* **Problem details**: Everything in the data below is left aside except the lines from the one containing "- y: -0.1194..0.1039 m" through the one containing "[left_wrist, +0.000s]"; repeat those exactly.

○ ○ ○ ○ ○

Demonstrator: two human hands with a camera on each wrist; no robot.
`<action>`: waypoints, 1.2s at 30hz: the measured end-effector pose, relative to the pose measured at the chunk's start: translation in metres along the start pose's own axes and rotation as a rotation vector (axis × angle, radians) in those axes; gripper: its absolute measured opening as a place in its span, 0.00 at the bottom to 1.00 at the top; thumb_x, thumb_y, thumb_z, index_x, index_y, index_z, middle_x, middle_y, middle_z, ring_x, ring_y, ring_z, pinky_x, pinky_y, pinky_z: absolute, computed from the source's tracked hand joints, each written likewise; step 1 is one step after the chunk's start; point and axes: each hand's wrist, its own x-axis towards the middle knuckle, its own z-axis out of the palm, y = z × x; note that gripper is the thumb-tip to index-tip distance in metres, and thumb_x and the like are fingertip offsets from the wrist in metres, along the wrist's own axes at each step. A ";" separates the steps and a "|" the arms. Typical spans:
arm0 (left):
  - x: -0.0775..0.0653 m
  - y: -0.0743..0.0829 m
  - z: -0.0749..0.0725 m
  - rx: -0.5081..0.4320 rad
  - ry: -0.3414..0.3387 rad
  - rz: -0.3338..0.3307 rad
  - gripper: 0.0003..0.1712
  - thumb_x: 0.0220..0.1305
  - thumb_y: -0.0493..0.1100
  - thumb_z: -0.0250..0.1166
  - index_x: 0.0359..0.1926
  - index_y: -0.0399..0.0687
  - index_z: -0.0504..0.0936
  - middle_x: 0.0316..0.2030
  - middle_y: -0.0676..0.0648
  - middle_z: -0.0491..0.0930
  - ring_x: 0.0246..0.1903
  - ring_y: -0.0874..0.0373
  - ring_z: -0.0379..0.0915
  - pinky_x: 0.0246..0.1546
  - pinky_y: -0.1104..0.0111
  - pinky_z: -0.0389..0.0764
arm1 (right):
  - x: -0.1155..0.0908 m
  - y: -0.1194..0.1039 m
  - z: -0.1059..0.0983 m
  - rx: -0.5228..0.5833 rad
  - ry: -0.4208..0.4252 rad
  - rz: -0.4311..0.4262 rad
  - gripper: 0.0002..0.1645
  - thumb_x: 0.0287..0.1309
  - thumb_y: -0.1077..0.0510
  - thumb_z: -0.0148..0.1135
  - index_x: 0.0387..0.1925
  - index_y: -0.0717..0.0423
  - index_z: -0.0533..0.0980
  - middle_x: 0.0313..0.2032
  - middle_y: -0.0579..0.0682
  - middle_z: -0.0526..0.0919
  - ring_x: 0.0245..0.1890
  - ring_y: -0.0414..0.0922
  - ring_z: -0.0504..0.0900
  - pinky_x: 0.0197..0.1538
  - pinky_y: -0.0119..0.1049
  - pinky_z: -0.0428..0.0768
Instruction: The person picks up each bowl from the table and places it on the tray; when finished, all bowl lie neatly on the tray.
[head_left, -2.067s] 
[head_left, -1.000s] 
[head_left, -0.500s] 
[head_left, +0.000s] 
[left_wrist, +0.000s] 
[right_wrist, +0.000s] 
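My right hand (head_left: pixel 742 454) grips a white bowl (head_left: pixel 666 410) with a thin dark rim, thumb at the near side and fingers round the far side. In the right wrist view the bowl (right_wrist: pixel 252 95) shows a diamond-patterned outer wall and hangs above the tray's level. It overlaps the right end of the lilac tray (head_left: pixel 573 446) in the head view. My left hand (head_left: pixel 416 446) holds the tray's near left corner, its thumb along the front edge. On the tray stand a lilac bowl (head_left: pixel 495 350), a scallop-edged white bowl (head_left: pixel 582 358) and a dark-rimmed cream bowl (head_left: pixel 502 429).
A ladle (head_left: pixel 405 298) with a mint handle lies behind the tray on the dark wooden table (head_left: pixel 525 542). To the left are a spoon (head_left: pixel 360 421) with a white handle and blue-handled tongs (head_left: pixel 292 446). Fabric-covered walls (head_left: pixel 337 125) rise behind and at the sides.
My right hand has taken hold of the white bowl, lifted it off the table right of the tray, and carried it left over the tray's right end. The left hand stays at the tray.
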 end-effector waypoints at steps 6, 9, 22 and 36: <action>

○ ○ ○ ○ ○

* **Answer space**:
  - y: -0.1194..0.1039 m
  - z: -0.1059..0.0983 m
  - rx: -0.5228..0.5833 rad
  - ry: -0.4208..0.4252 rad
  - rz: -0.4311..0.4262 rad
  - gripper: 0.0002..0.1645
  - thumb_x: 0.0287..0.1309
  - thumb_y: -0.1077..0.0510
  - thumb_z: -0.0148..0.1135
  - index_x: 0.0387..0.1925
  - index_y: -0.0717..0.0423
  - index_z: -0.0533..0.0980
  - middle_x: 0.0313..0.2032
  - middle_y: -0.0579..0.0682
  - middle_z: -0.0526..0.0919
  - ring_x: 0.0245..0.1890
  - ring_y: -0.0414..0.0922
  - ring_z: -0.0504..0.0900
  - pinky_x: 0.0197..0.1538
  - pinky_y: -0.0119..0.1049
  - pinky_z: -0.0428..0.0768
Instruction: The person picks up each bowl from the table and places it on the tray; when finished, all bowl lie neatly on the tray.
[head_left, -2.067s] 
[head_left, -1.000s] 
[head_left, -0.500s] 
[head_left, +0.000s] 
[left_wrist, +0.000s] 

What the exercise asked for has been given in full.